In 1954 the African National Congress joined with the Indian Congress, the South African Coloured Peoples Organization and the Congress of Democrats — made up of white opponents of apartheid — to organize the Congress of the People.
“South Africa belongs to all who live in it, black and white,” said the Freedom Charter the 3,000 delegates approved. The first four sections were: The people shall govern! All national groups shall have equal rights! The people shall share in the country’s wealth! The land shall be shared among those who work it!
It became the program of a decadeslong struggle waged through strikes, marches and mass disobedience. The struggle received a decisive boost when thousands of internationalist volunteers from revolutionary Cuba helped defeat a series of invasions of neighboring Angola by the South African army, culminating in the 1988 battle of Cuito Cuanavale. The defeat of the apartheid army there punctured the regime’s myth of invincibility. Within two years the apartheid rulers were forced to free Nelson Mandela.
The democratic revolution ended the hated system of white supremacy, guaranteed universal citizenship rights to all who make up the nation and opened space for working people to organize. But many demands of the Freedom Charter have never been carried out and a revolutionary working-class leadership has never developed that could lead the toilers to power.
Capitalist South Africa still unequal
Although post-apartheid governments built millions of homes, extended access to water and electricity, expanded health care, and provided welfare payments to millions of people, class divisions have widened. Millions live in shantytowns. A third of the population has no toilet. Official unemployment is at 26.7 percent and Blacks still make less than a fourth of what whites earn.
The response to Ramaphosa’s election is class-divided. He is hailed by employers and middle-class layers in the Black community, who relate to his story as a successful businessman.
Working people aren’t so sure. Most say they stick with the ANC, but it doesn’t do much for them. “I keep thinking it might change, it might change, let me give him some time,” Dipuo Kalodi, a domestic worker, told the New York Times. “But there’s no change.”
The situation of farmworkers in the Eastern Cape have deteriorated over the last several years, Owen Tapiwa told the Militant by phone from De Doorns Feb. 20. Tapiwa was a participant in strikes by thousands of farmworkers in 2012 and 2013.
“The country is rich,” Tapiwa said. “In some places people are living good and for others it’s like another world.
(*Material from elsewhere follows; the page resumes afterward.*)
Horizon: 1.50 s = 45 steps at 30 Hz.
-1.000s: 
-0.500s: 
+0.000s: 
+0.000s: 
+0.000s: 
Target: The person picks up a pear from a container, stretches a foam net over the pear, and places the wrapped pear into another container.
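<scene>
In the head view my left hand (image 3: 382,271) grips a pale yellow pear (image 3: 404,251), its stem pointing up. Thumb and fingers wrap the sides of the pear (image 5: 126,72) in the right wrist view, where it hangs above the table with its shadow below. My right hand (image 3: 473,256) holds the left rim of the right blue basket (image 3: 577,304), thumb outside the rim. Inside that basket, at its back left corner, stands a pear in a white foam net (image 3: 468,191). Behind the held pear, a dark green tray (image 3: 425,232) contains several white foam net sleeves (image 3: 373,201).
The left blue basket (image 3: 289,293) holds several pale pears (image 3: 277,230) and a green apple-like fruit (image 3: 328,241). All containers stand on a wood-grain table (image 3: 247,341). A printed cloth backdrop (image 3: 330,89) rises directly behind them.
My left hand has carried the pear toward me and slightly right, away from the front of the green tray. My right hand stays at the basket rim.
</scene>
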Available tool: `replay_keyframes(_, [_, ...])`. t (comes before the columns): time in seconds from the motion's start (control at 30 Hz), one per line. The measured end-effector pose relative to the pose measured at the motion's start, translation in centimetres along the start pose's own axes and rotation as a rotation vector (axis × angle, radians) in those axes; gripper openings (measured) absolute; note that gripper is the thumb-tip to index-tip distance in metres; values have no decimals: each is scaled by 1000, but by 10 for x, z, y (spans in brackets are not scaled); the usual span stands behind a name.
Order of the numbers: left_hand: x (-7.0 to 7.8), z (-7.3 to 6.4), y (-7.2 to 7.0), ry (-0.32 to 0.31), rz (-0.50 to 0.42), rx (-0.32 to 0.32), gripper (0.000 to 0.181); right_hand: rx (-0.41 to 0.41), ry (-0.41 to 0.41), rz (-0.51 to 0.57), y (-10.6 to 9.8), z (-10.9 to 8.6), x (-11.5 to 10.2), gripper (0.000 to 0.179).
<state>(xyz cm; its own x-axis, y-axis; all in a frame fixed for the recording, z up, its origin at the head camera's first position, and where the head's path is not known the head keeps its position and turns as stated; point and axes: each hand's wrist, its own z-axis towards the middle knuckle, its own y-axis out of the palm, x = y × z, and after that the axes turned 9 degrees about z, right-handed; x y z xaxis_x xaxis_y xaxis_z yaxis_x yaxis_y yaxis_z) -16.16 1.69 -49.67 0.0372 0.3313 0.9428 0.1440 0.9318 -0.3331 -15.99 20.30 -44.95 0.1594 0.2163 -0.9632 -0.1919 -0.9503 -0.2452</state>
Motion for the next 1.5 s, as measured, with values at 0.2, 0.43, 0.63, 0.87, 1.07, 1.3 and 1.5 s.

Thousands of farmworkers are living in shacks, nothing is provided to them. They don’t have proper clinics, proper food, electricity.
“We have a leadership, the ANC, but no one is actually fighting for the people,” he said. “Here in De Doorns, the same people in the ANC are the labor brokers, who provide workers to the farm owner.”
As Ramaphosa has taken the leadership of the ANC and the government, the currency has surged and the South Africa Reserve Bank cranked up its growth forecasts.
He has pledged to “engage” with mine owners on new, pro-capitalist laws.
In his Feb. 16 State of the Nation speech, Ramaphosa promised to work to change what he admits is “a highly unequal society, in which poverty and prosperity are still defined by race and gender.” He also called for mine bosses, union leaders and “communities” to work together, code words for speedup, deeper exploitation and higher profits.
On Feb. 20 Finance Minister Malusi Gigaba released the 2018 budget promising “tough measures,” including a higher sales tax that will hit working people hardest. Also on the table are proposals to overturn laws passed after the fall of apartheid that make it harder for bosses to fire workers.